Friday, 11 March 2011

Sir Patrick

According to The Week, the nation's favourite stereotype of a scientist, dear old Patrick Moore, is in a bad way. His health is failing and he sees himself as being near the end of life. I'm sad about that. I treasure a photograph of him standing next to me chatting in a friendly way, taken at an Astronomy event we both attended 7 or 8 years ago. He is, of course, an unbeliever as far as religion is concerned, so I was surprised to read that he expects death to lead to another life. And not merely that, but a life which can influence events in this one. According to the report I read he has left instructions for a gathering after his death at which he will blow out a candle!

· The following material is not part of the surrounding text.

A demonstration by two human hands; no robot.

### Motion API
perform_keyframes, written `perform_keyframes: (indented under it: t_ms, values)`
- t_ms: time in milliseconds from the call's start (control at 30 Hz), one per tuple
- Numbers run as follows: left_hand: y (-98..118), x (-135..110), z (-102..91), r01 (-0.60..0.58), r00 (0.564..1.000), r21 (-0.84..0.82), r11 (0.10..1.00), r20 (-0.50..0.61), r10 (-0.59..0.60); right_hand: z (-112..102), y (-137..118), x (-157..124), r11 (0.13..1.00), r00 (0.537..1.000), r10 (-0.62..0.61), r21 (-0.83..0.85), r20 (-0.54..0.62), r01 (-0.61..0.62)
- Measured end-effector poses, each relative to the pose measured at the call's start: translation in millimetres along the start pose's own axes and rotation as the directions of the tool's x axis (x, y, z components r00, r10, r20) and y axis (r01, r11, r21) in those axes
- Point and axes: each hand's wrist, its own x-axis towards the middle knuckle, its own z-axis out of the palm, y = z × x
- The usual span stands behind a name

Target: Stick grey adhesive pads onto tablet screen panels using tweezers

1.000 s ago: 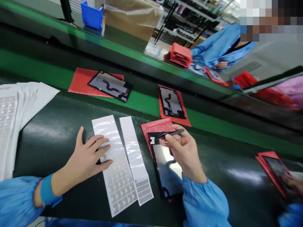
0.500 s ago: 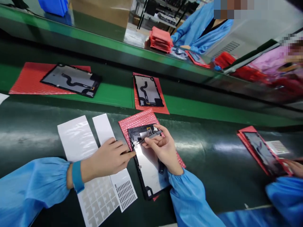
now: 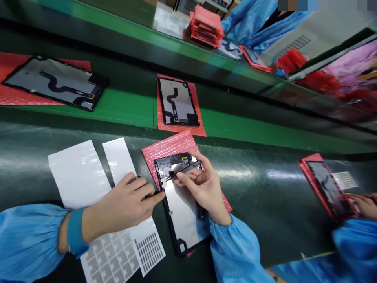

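Note:
My right hand (image 3: 203, 182) grips dark tweezers (image 3: 188, 168), their tip pointing down-left at the upper left part of a screen panel (image 3: 185, 212). This panel lies back up, with a silvery back and black frame, on a red bubble-wrap pouch (image 3: 171, 147). At the panel's left edge is my left hand (image 3: 132, 202), fingers bent and one fingertip against the frame. Something dark shows between its fingers, too hidden to name. Beneath my left hand and wrist lie a wide sheet of grey stickers (image 3: 113, 255) and a narrow sheet of small dark stickers (image 3: 150, 249).
Two more panels lie on red pouches along the green strip: one panel (image 3: 59, 82) at left, another (image 3: 178, 102) mid-view. On the right, a co-worker's hand (image 3: 362, 204) holds a panel (image 3: 324, 184). Stacked red pouches (image 3: 206, 25) stand beyond the ledge.
The view has shifted, so the left panel and sheets sit farther left. The tweezers stay in my right hand over the panel's upper left; my left hand remains at its edge.

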Motion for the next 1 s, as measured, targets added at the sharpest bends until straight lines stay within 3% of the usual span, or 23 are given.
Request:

Somehow I am almost more sad about this than his approaching demise. But it is not atypical. When my dog, dear old Laddie, died, dog-walking friends tried to comfort me by saying that he was probably playing in an otherworldly field with their deceased dog. People I meet who have zero religious beliefs expect to be reunited with deceased spouses and parents. Of course I never challenge beliefs like that. I might, in a formal debate for example, but people are entitled to what comforts they can find in the face of death. The idea of non-existence is terrifying to some, and incomprehensible to many. I am lucky in that not existing after this life frightens me no more than not existing before I was born does. That luck does not give me the right to trample on the compensations for death and loss that others entertain.

But here, no-one has to read on who doesn't want to, and no-one who doesn't want to read what I really think need read another word. Please take that as fair warning about what is to come.

Sir Patrick is a highly educated man, and I doubt he is unaware of all the work in neuroscience and related disciplines that demonstrates how totally dependent we are on our brain chemistry and physiology. A minute change in the chemical reactions in our brain can render us so different a person that we would not recognise ourselves. An injury to the brain can cause dramatic changes in both personality and physical capacity. There is experimental evidence that seems to show that the actions we think we undertake as the result of a decision are in fact initiated deep in the brain long before we become consciously involved.

None of this proves anything, and it certainly does not prove that there is no life after death. But it does lend credence to the idea that who we are is dependent on our brains, both physically and chemically, and that therefore we ourselves are so dependent, and that when our brains stop, we stop.  Sir Patrick must be aware of that, even though it is not his specialised area of scientific work. But the existence of this line of empirical work does nothing to change his belief and his expectation of an afterlife. In that he has a lot in common with most people. I think it is sad that someone of his knowledge and critical judgement doesn't give it more weight. But the fact is that our emotions are more important than our rationality in determining what we believe.

There is nothing in either neuroscience or medicine that gives any reason to think anything other than that we are totally dependent on these frail human bodies for our existence, and in particular dependent on our brains. Absence of evidence is not evidence of absence, but it does look very suspicious. It seems to me to be like the general anaesthetic I had when I underwent heart surgery. The drugs they gave me stopped certain parts of my brain from working and I was completely unaware even of being unconscious. Everything that was me stopped until the effect of the drugs was reversed and I regained consciousness, with no idea how much time had passed and so on. Effectively the real me ceased to exist although my body lived on. The wonder of modern anaesthesia is that it is reversible, and once the brain chemistry began to flow again, my self returned. When I die all that brain chemistry will stop and the physical circuitry will become unusable very quickly. I fail to see how I can in any sense exist when this has happened.

If Sir Patrick can show me any reason at all to think that this line of thought might be wrong, I will be delighted to examine it, test it, and take it seriously. Sadly the prospect is remote since no such reason has ever been shown to exist. I prefer to go to my death aware of the realities and with no expectation of their being overturned.  If that's wrong I hope the surprise will be pleasant, but I am reasonably confident that any such non-physical existence in another world will be totally unable to blow out any existent physical candles in this one. All that influences matter is material in origin, including the four great forces of nature, the weakest of which is gravity.